Outcomes of subretinal macular hemorrhage treatment: a 7-year retrospective cohort study at Oslo University Hospital

PURPOSE: Subretinal macular hemorrhage (SRMH) is a vision-threatening condition with no consensus on optimal treatment. This study evaluated the outcomes of five treatment modalities and their correlation with patient characteristics and optical coherence tomography findings. METHODS: A retrospective review was conducted on 120 SRMH patients treated at Oslo University Hospital between October 24, 2015, and December 27, 2022. Best-corrected visual acuity (BCVA) was assessed before and 1-month after treatment. Statistical analyses were performed to evaluate the impact of treatment timing, hemorrhage size, and different therapeutic interventions on visual outcomes. RESULTS: Early intervention, particularly within 7 days of symptom onset, was associated with better median BCVA 1-month post-surgery. A 14-day cut-off showed no benefit. Patients with smaller hemorrhages (< 4500 μm) had significantly higher BCVA before treatment, but no statistical difference was observed 1-month after treatment.
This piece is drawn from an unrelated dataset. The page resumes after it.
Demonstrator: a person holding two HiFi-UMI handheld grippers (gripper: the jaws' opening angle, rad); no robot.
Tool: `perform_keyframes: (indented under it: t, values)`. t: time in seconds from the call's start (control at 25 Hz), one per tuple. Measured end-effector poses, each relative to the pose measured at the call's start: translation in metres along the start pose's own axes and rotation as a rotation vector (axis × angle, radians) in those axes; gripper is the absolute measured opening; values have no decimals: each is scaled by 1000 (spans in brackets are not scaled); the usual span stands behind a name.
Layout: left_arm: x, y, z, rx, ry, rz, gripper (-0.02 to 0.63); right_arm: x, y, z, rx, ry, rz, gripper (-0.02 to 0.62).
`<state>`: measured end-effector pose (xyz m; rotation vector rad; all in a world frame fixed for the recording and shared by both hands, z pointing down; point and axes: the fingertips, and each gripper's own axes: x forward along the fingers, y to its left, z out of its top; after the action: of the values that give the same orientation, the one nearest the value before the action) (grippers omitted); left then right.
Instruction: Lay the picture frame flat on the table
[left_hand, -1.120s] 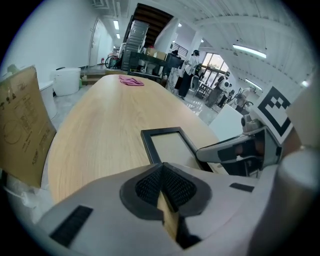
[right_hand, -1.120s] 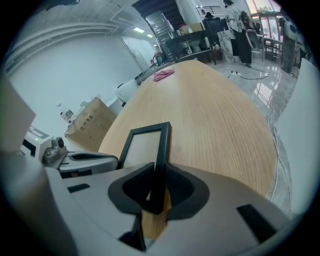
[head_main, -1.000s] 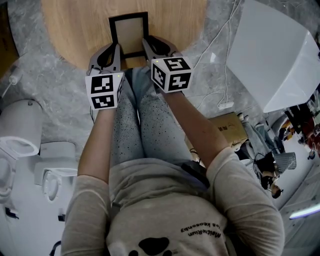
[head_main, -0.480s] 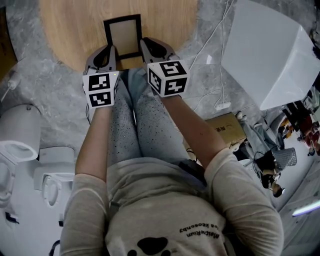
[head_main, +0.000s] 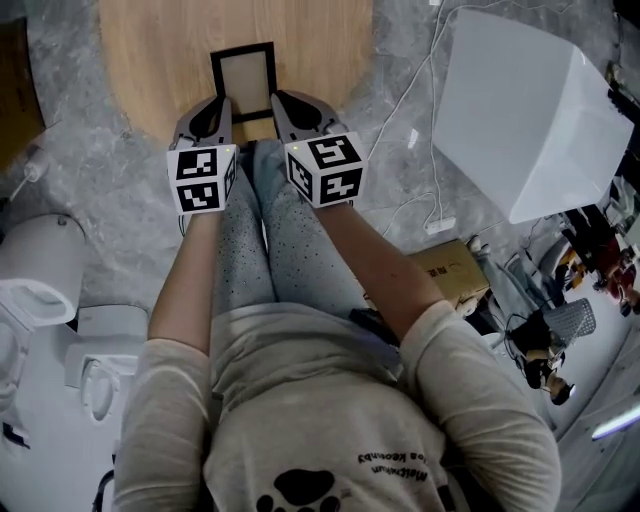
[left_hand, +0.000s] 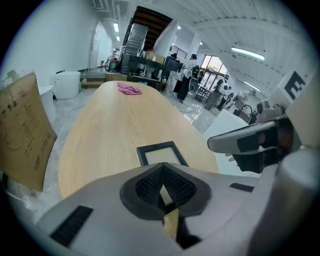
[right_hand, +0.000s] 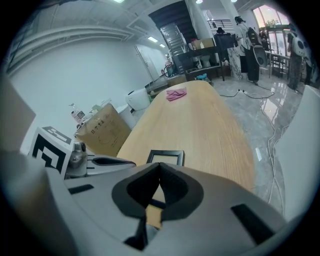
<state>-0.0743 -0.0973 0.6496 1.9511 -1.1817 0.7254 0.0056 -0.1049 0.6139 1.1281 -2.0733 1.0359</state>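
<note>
Picture frame (head_main: 243, 75) lies flat beyond left claw (head_main: 224, 102), pressed together, and right claw (head_main: 279, 99), just closed empty.

- Picture frame (head_main: 243, 80): a small rectangle with a thin black border and a plain pale beige-white panel inside.
- Pose: it lies flat on the light wooden surface (head_main: 140, 60), face up. From the head view it sits in portrait, with the long sides running away from the person.
- Place: at the surface's near rounded end, close to the edge and roughly centred across the width. Bare wood shows on both long sides and beyond the far short side.
- Left gripper view: the frame (left_hand: 161, 154) reads as a flat trapezoid, all four black sides in sight.
- Right gripper view: the frame (right_hand: 166, 156) lies flat too, its near side partly covered.
</note>
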Motion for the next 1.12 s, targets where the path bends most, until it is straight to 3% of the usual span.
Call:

Combination therapies, including tissue plasminogen activator (tPA) with Sulfur Hexafluoride (SF6) gas and tPA with SF6 gas plus anti-vascular endothelial growth factor (anti-VEGF), resulted in significantly improved visual outcomes 1-month post-surgery, but no intervention outperformed others at the 1-month endpoint. CONCLUSIONS: Early intervention, particularly within 7 days of symptom onset, may improve visual outcomes in SRMH. Combined therapies involving tPA, gas and anti-VEGF appear to be more effective. Further studies with extended follow-up are needed to establish definitive treatment guidelines. TRANSLATIONAL RELEVANCE: This study highlights the importance of early intervention and individualized treatment strategies in managing SRMH. The findings contribute valuable insights into the effectiveness of combination therapies, offering guidance for clinicians and informing future research on evidence-based treatment guidelines. SUPPLEMENTARY INFORMATION: The online version contains supplementary material available at 10.1186/s40942-025-00749-3.